L’ivrEscQ : Vous avez à votre ac-tif plusieurs livres témoignages. Vous racontez un temps, celui de notre nation. Est-ce le travail d’un historien ou est-ce alors l’écriture qui vous anime en quelque sorte, un exutoire, vu votre parcours du commencement de notre révolution à ce jour ?
Ali Haroun : En fait, durant la guerre de libération, j’ai été un acteur de l’Histoire de l’Algérie. J’ai vécu cela, d’ailleurs tout comme ces acteurs que vous interviewez, ayant écrit des livres témoignages, que vous passez dans le magazine L’ivrEscQ à travers vos rubriques. Nous sommes des témoins et des acteurs encore vivants. Prenant Fernand Iveton, par exemple, que je vois à la une du magazine, je ne l’ai pas connu personnellement, mais j’ai vécu son arrestation, son jugement, son exécution. J’ai connu le drame et la tragédie d’une guerre. Nous avions vécu des événements importants. C’était notre temps. Pour ma part, le hasard a joué énormément pour que je vive des dates inscrites en encre rouge de l’Histoire. Je me trouve en 1956 en contact avec Mohammed Lamine Debaghine, Ahmed Ben Bella, Mohamed Boudiaf.
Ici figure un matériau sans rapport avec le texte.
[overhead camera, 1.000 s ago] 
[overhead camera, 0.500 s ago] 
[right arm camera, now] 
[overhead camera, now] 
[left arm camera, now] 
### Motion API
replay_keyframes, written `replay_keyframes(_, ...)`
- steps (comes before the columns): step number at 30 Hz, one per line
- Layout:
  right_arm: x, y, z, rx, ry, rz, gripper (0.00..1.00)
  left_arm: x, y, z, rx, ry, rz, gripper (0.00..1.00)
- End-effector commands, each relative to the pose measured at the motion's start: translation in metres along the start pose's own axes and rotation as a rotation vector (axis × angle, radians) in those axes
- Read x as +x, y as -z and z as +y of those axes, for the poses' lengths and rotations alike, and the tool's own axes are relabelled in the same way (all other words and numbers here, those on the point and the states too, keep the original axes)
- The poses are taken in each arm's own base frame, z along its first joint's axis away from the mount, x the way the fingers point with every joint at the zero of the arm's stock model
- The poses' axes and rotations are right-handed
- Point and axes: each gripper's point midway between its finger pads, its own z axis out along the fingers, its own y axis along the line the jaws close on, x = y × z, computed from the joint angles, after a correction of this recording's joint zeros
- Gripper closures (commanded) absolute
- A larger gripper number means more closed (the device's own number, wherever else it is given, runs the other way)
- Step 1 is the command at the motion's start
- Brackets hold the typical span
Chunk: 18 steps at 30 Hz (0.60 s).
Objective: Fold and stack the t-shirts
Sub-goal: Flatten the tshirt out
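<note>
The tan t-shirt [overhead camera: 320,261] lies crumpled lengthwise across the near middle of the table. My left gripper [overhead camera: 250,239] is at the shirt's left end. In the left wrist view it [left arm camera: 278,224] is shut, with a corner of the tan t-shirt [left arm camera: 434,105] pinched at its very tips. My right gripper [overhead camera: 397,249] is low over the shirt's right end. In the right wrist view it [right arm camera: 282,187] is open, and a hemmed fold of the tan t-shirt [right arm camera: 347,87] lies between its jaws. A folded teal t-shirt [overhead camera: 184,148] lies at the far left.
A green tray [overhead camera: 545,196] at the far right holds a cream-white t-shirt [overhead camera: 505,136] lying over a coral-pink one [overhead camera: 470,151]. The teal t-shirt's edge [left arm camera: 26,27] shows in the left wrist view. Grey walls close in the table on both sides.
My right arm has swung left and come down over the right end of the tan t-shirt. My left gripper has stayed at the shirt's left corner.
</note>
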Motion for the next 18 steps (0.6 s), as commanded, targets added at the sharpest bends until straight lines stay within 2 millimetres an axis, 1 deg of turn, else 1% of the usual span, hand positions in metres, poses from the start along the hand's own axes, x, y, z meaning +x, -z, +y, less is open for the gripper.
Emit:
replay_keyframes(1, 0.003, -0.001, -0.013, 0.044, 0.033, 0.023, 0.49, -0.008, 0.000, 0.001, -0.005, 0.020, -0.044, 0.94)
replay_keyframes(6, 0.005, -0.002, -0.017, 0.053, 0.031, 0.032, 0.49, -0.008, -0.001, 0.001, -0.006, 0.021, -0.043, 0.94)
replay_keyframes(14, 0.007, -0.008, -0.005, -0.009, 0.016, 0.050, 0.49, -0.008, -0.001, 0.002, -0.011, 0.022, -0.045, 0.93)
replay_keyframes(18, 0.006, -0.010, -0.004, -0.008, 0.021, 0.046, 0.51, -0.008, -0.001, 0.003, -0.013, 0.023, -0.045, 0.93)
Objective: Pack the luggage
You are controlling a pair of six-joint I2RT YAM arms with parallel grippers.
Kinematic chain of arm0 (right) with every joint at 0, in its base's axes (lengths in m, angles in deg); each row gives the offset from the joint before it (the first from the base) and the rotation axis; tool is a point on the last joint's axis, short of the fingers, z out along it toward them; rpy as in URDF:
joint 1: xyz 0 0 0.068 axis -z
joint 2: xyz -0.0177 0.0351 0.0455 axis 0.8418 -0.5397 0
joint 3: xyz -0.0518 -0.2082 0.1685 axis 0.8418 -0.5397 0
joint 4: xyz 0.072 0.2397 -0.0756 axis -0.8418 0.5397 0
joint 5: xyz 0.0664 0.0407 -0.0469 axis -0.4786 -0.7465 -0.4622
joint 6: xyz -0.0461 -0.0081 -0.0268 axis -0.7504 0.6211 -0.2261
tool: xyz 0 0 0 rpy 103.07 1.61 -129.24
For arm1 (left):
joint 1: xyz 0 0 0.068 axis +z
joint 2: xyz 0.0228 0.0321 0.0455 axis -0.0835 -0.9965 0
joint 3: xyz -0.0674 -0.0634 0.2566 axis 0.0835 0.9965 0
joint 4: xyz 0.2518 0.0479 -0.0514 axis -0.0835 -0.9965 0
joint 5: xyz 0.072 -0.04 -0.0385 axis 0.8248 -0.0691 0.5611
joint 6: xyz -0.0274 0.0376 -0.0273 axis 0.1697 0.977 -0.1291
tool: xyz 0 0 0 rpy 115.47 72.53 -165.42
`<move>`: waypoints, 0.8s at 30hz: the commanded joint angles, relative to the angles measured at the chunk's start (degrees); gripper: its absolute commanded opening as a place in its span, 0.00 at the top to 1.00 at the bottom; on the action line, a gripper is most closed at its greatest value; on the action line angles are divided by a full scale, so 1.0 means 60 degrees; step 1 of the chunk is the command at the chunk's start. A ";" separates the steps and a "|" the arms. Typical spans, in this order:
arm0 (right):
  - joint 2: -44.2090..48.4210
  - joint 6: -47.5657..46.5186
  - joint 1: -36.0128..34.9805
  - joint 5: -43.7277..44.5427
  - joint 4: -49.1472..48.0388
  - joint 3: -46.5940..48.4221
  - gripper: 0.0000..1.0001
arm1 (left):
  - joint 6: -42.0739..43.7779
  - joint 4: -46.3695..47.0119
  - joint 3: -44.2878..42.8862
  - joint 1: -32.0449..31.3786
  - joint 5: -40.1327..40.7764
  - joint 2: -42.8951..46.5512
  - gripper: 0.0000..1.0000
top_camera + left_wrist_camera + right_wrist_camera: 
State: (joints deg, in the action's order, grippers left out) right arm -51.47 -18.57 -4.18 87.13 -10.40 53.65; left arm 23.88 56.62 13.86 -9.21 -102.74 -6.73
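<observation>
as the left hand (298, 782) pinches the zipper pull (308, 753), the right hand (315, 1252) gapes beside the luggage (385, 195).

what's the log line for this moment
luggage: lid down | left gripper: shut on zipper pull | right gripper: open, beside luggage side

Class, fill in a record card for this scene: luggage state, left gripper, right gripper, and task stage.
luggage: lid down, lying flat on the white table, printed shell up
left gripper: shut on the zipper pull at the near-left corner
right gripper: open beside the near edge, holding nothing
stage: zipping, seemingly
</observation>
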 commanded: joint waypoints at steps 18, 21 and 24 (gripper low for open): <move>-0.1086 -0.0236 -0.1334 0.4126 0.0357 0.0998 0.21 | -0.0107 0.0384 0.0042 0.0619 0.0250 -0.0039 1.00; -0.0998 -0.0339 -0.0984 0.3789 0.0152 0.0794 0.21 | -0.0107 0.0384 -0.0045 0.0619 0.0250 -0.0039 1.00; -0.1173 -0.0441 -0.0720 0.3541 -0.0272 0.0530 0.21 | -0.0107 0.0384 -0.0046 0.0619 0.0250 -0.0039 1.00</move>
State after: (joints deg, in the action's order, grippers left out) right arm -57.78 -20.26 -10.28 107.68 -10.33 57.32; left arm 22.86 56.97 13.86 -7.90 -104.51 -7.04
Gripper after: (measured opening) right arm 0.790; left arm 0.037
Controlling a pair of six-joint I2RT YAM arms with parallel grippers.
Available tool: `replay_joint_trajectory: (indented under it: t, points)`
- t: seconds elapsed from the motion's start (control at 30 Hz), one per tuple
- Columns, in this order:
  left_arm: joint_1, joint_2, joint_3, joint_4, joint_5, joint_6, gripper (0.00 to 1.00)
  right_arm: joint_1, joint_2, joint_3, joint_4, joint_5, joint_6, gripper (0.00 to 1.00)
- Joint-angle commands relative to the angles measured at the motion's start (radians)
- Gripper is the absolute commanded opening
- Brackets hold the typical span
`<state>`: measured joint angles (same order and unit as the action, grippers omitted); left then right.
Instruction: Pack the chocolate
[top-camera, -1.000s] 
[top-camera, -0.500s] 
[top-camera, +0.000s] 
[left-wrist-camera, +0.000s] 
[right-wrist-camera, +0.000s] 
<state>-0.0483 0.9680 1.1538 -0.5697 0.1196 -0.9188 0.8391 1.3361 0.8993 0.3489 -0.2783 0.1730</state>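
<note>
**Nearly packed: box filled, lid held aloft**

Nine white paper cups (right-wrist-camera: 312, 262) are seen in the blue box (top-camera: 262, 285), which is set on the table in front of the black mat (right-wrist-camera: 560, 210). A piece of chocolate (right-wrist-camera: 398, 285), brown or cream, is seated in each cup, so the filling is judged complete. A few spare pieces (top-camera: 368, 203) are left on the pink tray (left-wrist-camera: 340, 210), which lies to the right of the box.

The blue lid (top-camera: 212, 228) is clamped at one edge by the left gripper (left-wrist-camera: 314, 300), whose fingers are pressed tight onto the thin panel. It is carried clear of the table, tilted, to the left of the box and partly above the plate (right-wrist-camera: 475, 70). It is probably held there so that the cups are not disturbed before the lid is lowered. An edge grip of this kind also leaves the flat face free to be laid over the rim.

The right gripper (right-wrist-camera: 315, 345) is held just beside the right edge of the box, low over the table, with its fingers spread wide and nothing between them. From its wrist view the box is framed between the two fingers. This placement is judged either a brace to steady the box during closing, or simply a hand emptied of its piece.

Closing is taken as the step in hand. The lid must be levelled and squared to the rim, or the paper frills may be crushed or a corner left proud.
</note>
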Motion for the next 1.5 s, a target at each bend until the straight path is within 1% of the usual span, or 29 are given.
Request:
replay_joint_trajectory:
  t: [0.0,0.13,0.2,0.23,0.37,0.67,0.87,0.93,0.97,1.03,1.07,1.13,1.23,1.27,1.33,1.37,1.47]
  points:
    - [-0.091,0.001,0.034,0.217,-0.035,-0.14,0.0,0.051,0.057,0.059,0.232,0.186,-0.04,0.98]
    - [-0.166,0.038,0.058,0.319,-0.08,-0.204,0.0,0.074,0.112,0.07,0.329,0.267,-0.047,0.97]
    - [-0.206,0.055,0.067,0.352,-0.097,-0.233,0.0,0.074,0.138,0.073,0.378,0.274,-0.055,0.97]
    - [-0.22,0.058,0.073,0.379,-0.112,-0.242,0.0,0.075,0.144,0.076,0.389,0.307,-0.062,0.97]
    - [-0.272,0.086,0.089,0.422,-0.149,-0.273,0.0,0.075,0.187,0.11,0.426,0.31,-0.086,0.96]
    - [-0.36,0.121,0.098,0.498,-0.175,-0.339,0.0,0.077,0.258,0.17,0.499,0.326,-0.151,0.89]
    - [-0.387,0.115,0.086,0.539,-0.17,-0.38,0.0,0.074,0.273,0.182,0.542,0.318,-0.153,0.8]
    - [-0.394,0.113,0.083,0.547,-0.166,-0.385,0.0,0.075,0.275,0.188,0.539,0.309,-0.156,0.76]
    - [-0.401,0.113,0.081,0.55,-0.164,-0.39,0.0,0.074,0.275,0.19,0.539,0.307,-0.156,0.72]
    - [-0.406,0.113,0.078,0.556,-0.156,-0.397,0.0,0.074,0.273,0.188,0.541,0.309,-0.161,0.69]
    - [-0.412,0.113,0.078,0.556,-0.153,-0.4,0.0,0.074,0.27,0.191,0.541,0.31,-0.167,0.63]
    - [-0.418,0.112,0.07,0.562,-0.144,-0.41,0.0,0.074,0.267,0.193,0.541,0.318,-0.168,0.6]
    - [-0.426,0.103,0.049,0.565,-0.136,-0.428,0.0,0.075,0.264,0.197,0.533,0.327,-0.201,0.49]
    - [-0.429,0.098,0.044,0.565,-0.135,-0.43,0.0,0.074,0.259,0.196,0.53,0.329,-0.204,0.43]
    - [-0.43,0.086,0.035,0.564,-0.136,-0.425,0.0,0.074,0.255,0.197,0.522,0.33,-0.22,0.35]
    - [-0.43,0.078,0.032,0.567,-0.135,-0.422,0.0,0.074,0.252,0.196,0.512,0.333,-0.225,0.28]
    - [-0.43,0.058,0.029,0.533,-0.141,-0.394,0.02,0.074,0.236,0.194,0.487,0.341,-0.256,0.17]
Ce dernier me charge de diriger le premier journal clandestin «Résistance». Il était publié au Maroc, rédigé par les Algériens.
L. : Cependant, vous évoquez Boudiaf, Abane Ramdane, Yveton, et tant d’autres, vous êtes tout de même au coeur de l’histoire… à quel moment vous avez senti le besoin d’écrire vos ouvrages ?
A.H. : En fait, je n’ai pas fait le travail de l’historien qui lui prend, par contre, du recul par rapport aux événements et passe au crible ses recherche, ses thèses, antithèses etc., mon besoin ne s’était pas ressenti pendant la guerre. Seulement, juste après notre indépendance, lorsque le peuple algérien avait acquis sa liber-té, sa dignité, la joie était fulgurante, éclatante. Quant à nous membres du comité fédéral à Paris, nous étions en crise. Nous avions vécu à Tripoli, mai/juin la cassure du FLN. La difficulté était là. Nous savions que cette joie n’allait pas être totale. Nous savions qu’on allait vivre des crises. Evidemment, cette douleur muette, me pousse à prendre des notes. Comprendre l’aspect occulté. Le moment opportun j’ai sorti cela, et encore une fois, l’histoire du hasard se pointe à moi. J’écris. Je jauge. J’évalue. Je reprends et les livres viennent. Les publications s’ensuivent… je raconte tant de détails importants. Des détails m’ayant marqué. Vous savez, puisque j’évoque le hasard et parfois même la chance d’avoir croisé des personnalités importantes, j’ai vu en Abane un Chef de maquisard, un visionnaire. J’étais sensible à lui, à ces responsables du FLN. Ils avaient une vision du futur. L’organisation de toute la communication du FLN. Il voulait réunir les 3 journaux. L’un était diffusé à Tunis, l’autre à Tétouan, et le troisième à Paris. Chacun était différent de l’autre. La ligne était la plateforme du congrès de la Soummam. Octobre 57, on crée le Journal El Moudjahad, une seule voix du FLN, journal tiré sur rotative. J’étais responsable de Résistance, et Abane responsable pour El Moudjahad. Nous étions une bonne dizaine sous la direction de Abane à l’exemple de Frantz Fanon, Rédha Malek, Mohamed El Mili et autres. J’ai eu la chance, mais surtout la responsabilité de vivre intensément le devoir de la patrie. Et donc, du mois d’Août à février de 57 à 58, on me demande de me rendre à Madrid. On me demande d’y rester et attendre les ordres. Et donc, dans mes livres, des moments forts de ma vie, de mon combat, sont évoqués. On y reviendra si vous le voulez pour plusieurs entre-tiens que chaque livre raconte. Là je souhaite juste vous évoquer la genèse de ma venue à l’écriture.